Parliament Speaker Mohammad-Bagher Ghalibaf echoed the threat on X, warning that critical infrastructure, energy, and oil across the region will be irreversibly destroyed and oil prices will remain elevated for a prolonged period if Iran's power plants are struck. A UN official warned that Iran is poised to strike desalination plants across the region within days, which would trigger a water crisis affecting Gulf states and Israel.
The IRGC-affiliated Mehr news agency released a map showing power plants across the UAE, Saudi Arabia, Qatar, and Kuwait that could be targeted, with the message "Say goodbye to electricity!" IRGC-affiliated media also circulated a map marking Doha, including the headquarters of Al Jazeera, as a potential target, advising residents of the Qatari capital to evacuate.
Iran launched two ballistic missiles at the joint U.S.-UK base at Diego Garcia in the Indian Ocean, approximately 2,000 miles from Iran. Iranian Foreign Minister Araghchi warned Britain that any permission granted to the United States to use its bases for operations against Iran would be regarded as a direct act of aggression.
Some analysts see these threats as defiance, a sign that the IRGC refuses to surrender. Others view them as a desperate attempt to force a negotiated end to a war the IRGC cannot win, and the Islamic regime cannot survive.

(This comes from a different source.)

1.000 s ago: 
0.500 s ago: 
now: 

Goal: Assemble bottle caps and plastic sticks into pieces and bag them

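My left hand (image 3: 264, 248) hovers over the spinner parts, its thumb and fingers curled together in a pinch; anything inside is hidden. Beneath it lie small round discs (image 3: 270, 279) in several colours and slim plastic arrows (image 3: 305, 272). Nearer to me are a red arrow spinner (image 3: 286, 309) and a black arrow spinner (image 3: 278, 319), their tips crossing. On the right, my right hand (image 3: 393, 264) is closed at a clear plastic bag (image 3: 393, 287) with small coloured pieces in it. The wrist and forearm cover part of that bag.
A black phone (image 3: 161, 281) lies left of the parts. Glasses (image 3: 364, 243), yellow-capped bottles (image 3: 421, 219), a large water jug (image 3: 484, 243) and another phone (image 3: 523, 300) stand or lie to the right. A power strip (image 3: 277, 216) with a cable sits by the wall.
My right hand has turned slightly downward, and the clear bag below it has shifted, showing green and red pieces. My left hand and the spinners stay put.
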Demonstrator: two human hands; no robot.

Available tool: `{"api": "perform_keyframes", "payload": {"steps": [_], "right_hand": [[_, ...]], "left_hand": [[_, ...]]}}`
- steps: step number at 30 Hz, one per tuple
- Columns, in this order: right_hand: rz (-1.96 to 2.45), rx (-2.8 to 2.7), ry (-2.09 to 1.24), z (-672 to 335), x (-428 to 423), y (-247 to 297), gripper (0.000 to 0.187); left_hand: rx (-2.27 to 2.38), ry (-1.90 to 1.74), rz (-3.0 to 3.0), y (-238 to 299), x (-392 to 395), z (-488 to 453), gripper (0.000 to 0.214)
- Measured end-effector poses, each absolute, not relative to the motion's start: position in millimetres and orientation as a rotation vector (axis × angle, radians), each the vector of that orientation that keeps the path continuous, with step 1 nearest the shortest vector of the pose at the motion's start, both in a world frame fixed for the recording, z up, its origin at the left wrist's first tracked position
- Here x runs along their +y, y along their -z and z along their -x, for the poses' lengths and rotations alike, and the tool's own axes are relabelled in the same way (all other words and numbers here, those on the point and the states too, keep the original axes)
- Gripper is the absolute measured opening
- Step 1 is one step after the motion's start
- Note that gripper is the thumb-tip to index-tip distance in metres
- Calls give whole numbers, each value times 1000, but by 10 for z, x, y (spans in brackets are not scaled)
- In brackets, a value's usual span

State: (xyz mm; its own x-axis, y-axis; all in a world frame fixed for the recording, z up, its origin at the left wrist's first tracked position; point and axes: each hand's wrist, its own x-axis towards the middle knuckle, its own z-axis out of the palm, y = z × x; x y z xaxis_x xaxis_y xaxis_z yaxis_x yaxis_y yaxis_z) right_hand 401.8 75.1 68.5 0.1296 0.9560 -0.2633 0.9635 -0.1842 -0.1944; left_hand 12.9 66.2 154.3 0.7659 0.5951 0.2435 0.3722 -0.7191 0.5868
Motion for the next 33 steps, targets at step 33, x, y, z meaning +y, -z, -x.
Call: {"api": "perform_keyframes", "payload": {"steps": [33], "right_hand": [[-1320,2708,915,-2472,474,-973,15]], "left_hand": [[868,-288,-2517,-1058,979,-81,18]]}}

Victor Davis Hanson, a senior fellow at the Hoover Institution and classicist and military historian at Stanford, has argued the tide has turned against Iran. He has written about how wars are won and lost, including in his book The Second World Wars, and has appeared on Fox News and The Daily Signal since Operation Epic Fury began. He has said Iran's leadership could fall within weeks if the military campaign continues uninterrupted.
Hanson's argument rests on reading the behavior of third parties rather than the claims of either side. In Europe, the E3, the United Kingdom, France, and Germany, resolved to support proportionate defensive military measures against drones and ballistic missiles, and British Prime Minister Keir Starmer said the United States can use British bases for defensive strikes on Iran. Hanson argues this signals that Europe has read the battlefield and aligned with the winning side.